Chief executives, C-suites, and everyone will need to learn how to function in virtual environments using modern collaboration tools, adjusting workflows, fine-tuning processes, and mastering time management, are just some of the basic changes to expect.
“What we’re going through will change how we work,” says Mohammed Saaed, MD, CMO of Health at Scale, a machine learning startup, and a practicing cardiologist who serves on the Faculty in the Division of Cardiovascular Medicine at the University of Michigan. “Doctors are going to have to figure out new ways of delivering care because patients will have the luxury of finding the best cardiologist in the country, whether that’s in Boston or LA.”
Will the advancements last beyond COVID-19 outbreak?
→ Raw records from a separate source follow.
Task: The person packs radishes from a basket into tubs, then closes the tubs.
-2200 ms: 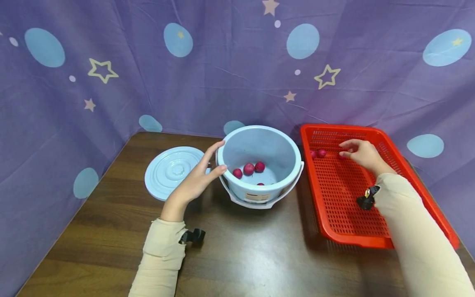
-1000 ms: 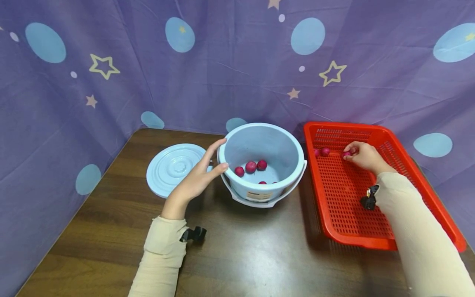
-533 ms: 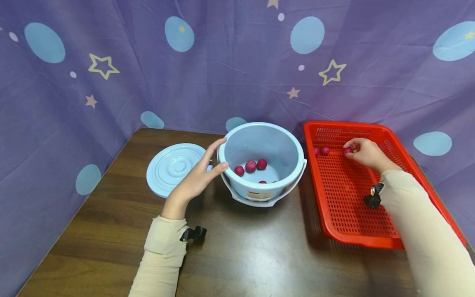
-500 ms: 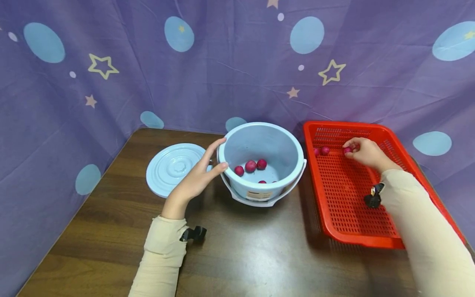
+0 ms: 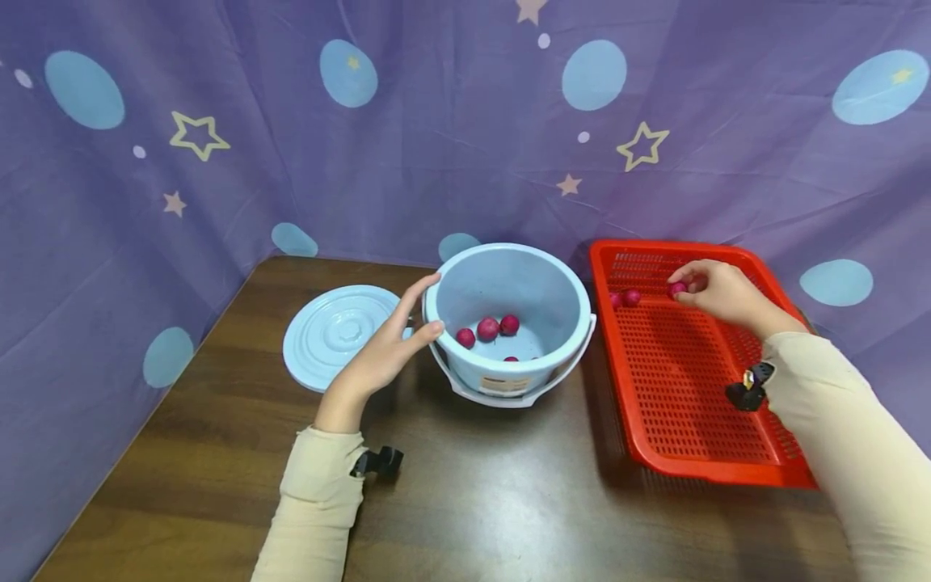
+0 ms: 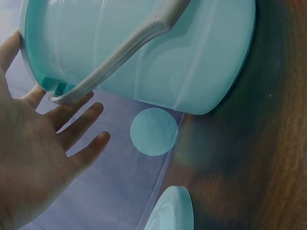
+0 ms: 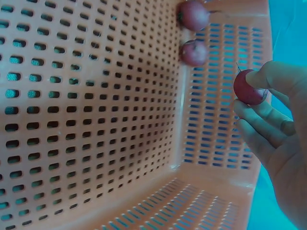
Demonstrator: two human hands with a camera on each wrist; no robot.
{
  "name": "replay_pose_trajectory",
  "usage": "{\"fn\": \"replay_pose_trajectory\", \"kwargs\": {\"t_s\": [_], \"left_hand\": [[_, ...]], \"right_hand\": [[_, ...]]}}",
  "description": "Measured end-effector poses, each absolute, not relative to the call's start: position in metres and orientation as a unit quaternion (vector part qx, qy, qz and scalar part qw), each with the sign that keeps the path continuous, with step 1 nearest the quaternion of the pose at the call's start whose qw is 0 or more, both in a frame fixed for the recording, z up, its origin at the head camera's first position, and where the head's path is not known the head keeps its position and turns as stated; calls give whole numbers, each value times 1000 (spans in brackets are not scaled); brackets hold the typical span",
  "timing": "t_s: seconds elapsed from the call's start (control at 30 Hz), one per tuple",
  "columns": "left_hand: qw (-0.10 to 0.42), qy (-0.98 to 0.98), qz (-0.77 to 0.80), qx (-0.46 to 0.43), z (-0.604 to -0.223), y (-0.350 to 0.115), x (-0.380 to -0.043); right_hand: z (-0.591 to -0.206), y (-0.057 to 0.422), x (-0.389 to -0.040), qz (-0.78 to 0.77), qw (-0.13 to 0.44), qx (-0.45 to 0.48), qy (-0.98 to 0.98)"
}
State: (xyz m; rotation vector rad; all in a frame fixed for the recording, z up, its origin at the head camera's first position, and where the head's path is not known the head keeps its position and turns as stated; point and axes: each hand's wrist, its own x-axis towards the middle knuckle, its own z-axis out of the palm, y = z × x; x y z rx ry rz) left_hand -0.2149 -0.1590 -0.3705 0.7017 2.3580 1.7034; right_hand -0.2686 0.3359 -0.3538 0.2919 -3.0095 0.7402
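Note:
Between the thumb and fingers of my right hand (image 5: 720,293) is a radish (image 7: 248,90), pinched above the far end of the red perforated basket (image 5: 622,396). Two more radishes (image 7: 194,52) lie in the basket's far left corner. My left hand (image 5: 378,356) touches the left rim of the light blue bucket (image 5: 502,275) with thumb and forefinger spread; in the left wrist view its other fingers extend loosely beside the handle (image 6: 120,60). Several radishes (image 5: 488,329) sit on the bucket's bottom, some partly hidden by the near rim.
A light blue round lid (image 5: 342,335) lies on the brown wooden table (image 5: 465,493), left of the bucket. The basket stands right of the bucket. A purple curtain (image 5: 451,145) with stars and ovals hangs behind the table.
My right hand has closed thumb and fingers on a radish at the basket's far end and lifted it slightly from the floor. The left hand stays at the bucket's rim.

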Motion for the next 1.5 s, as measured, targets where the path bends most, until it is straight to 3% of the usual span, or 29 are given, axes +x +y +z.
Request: {"fn": "replay_pose_trajectory", "kwargs": {"t_s": [0.53, 1.5], "left_hand": [[59, 785, 569, 237, -372, -159, -217], [65, 787, 565, 237, -374, -158, -221]], "right_hand": [[-319, 302, -247, 222, 26, 146, -964], [-301, 256, -216, 336, 94, 227, -909]]}}
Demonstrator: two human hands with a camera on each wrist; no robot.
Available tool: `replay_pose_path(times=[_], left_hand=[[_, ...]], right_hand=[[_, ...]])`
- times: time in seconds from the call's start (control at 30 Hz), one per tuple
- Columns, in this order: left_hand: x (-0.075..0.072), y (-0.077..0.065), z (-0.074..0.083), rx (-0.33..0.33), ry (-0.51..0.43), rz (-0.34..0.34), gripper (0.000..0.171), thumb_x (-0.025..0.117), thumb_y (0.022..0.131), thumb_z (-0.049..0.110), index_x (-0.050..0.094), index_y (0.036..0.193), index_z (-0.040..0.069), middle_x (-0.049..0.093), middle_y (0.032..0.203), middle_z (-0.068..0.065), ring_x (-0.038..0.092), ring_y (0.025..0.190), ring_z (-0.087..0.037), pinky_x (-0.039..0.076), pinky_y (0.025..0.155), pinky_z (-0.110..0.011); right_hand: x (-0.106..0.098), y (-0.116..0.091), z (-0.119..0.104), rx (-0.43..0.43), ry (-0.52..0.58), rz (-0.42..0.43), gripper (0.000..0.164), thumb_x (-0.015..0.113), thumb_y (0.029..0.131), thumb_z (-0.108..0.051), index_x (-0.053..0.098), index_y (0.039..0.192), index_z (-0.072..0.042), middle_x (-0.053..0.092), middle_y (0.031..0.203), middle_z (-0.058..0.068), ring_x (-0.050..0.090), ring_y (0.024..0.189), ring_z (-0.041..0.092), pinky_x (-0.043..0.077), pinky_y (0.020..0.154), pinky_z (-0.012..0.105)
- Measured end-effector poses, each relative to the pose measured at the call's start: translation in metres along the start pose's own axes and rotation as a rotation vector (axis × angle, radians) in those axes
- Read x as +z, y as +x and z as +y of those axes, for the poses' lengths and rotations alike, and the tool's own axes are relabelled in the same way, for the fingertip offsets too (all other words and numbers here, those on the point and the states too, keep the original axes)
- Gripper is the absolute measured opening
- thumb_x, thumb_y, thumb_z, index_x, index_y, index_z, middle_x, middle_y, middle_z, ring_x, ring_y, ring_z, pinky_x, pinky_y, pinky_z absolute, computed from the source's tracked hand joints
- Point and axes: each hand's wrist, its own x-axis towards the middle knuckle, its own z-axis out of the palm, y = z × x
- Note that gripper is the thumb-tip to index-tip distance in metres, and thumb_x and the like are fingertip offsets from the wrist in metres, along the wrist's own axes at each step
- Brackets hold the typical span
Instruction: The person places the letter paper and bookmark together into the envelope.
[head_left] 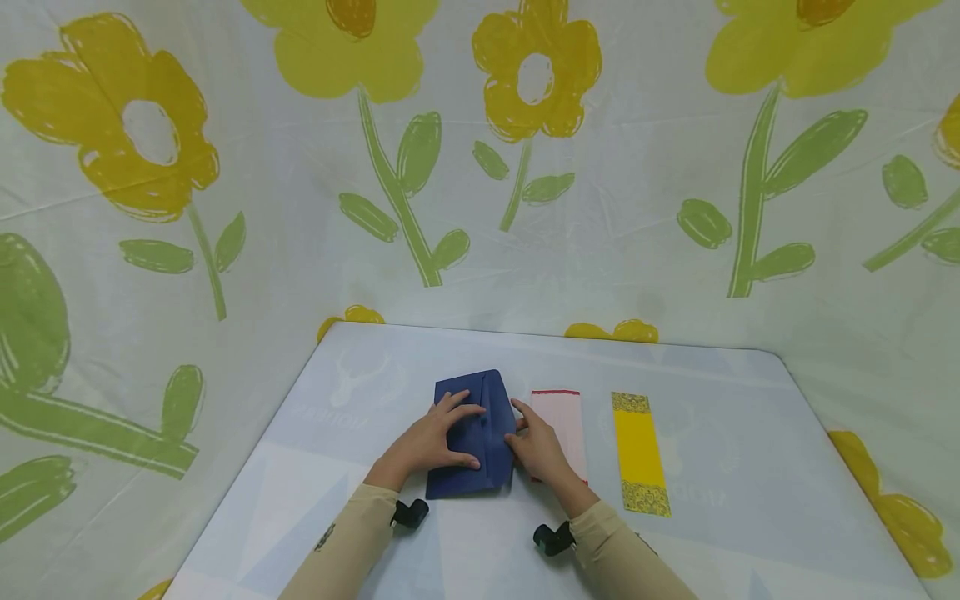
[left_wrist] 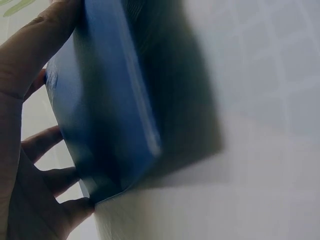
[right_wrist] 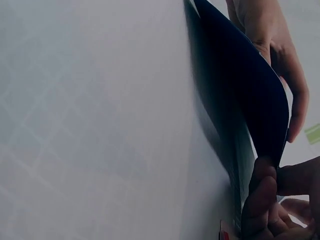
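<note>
A dark blue envelope (head_left: 467, 435) lies on the table, its flap (head_left: 500, 457) at the right side and partly raised. My left hand (head_left: 426, 440) rests on the envelope's body with fingers and thumb spread apart. At the flap's outer edge, my right hand (head_left: 542, 452) pinches the paper between thumb and fingers. The right wrist view shows this pinch at the lower end of the dark flap (right_wrist: 255, 90), which stands away from the table. In the left wrist view the envelope (left_wrist: 110, 100) appears at a slant beside the left fingers.
A pale pink paper slip (head_left: 558, 414) with red ends lies partly under the right hand and wrist. Farther right is a yellow paper strip (head_left: 639, 452) with patterned ends. The white table (head_left: 720, 433) meets a flower-printed cloth (head_left: 615, 208) at the back and sides.
</note>
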Motion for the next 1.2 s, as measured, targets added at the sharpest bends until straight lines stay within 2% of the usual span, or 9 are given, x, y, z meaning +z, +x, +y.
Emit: replay_pose_path(times=[0.33,0.53,0.7,0.93,1.1,1.2], left_hand=[[-0.003,-0.001,0.002,0.002,-0.017,-0.010,0.085,0.066,0.061,0.073,0.037,0.136,0.045,0.019,0.153,0.002,0.011,0.139,-0.041,0.030,0.097,-0.065],[-0.001,0.001,-0.001,0.001,-0.007,-0.004,0.085,0.065,0.060,0.074,0.035,0.135,0.049,0.018,0.154,0.003,0.011,0.139,-0.039,0.027,0.100,-0.064],[-0.001,0.002,-0.001,-0.007,-0.010,0.001,0.084,0.066,0.060,0.074,0.035,0.134,0.050,0.019,0.153,0.005,0.012,0.139,-0.039,0.030,0.098,-0.065],[-0.001,0.003,0.000,-0.011,0.012,-0.005,0.085,0.066,0.060,0.074,0.036,0.135,0.048,0.018,0.154,0.004,0.012,0.139,-0.040,0.029,0.098,-0.065],[-0.001,0.004,0.000,-0.006,0.024,-0.005,0.087,0.066,0.059,0.075,0.037,0.136,0.046,0.018,0.154,0.004,0.011,0.140,-0.037,0.027,0.102,-0.062],[0.000,0.004,-0.001,-0.004,0.026,-0.003,0.087,0.067,0.059,0.074,0.037,0.136,0.046,0.018,0.154,0.003,0.011,0.140,-0.037,0.027,0.102,-0.062]], right_hand=[[-0.002,-0.001,-0.001,0.016,-0.038,0.008,0.063,0.065,0.085,-0.011,0.038,0.141,-0.014,0.060,0.105,0.011,0.056,0.052,0.012,0.048,0.048,0.028],[-0.005,-0.002,-0.001,0.049,-0.022,0.027,0.064,0.067,0.083,-0.011,0.038,0.141,-0.014,0.061,0.107,0.009,0.058,0.052,0.012,0.049,0.048,0.027],[-0.011,-0.002,0.002,0.056,0.012,0.042,0.065,0.068,0.082,-0.009,0.038,0.141,-0.012,0.061,0.105,0.008,0.061,0.054,0.013,0.051,0.050,0.027],[-0.030,0.003,0.007,0.155,0.044,0.113,0.061,0.067,0.085,-0.016,0.040,0.139,-0.020,0.060,0.107,0.004,0.062,0.056,0.014,0.054,0.061,0.026],[-0.042,0.003,0.012,0.227,0.025,0.121,0.062,0.067,0.085,-0.021,0.039,0.140,-0.024,0.059,0.111,0.004,0.061,0.060,0.014,0.054,0.064,0.026],[-0.047,0.002,0.016,0.241,0.021,0.121,0.062,0.066,0.086,-0.023,0.037,0.141,-0.024,0.059,0.112,0.004,0.061,0.061,0.014,0.054,0.065,0.025]])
Whether or not the telehealth, consumerism and workforce strides health care CEOs are leading amid the pandemic actually take root and sprout into the new normal, or fade back into the ether, remains to be seen.
It will depend on a number of factors. Precisely how damaging and lengthy will COVID-19’s impact be? What unforeseen privacy and security incidents occur and, if so, to what degree of severity? What benefits manifest from telehealth and virtualized workforces and how important will they become to everyday Americans? How many lives will be saved because of these changes?
Those questions will be answered in the coming months. Until then, the actions government and health care leaders enact today will lay the groundwork for a future of care delivery we all know is coming and accelerate advancements more rapidly than had the coronavirus not yet presented itself.
“These changes signal the future of how health care operates,” Chou says. “They’ve been discussed for a while but now it’s really happening.”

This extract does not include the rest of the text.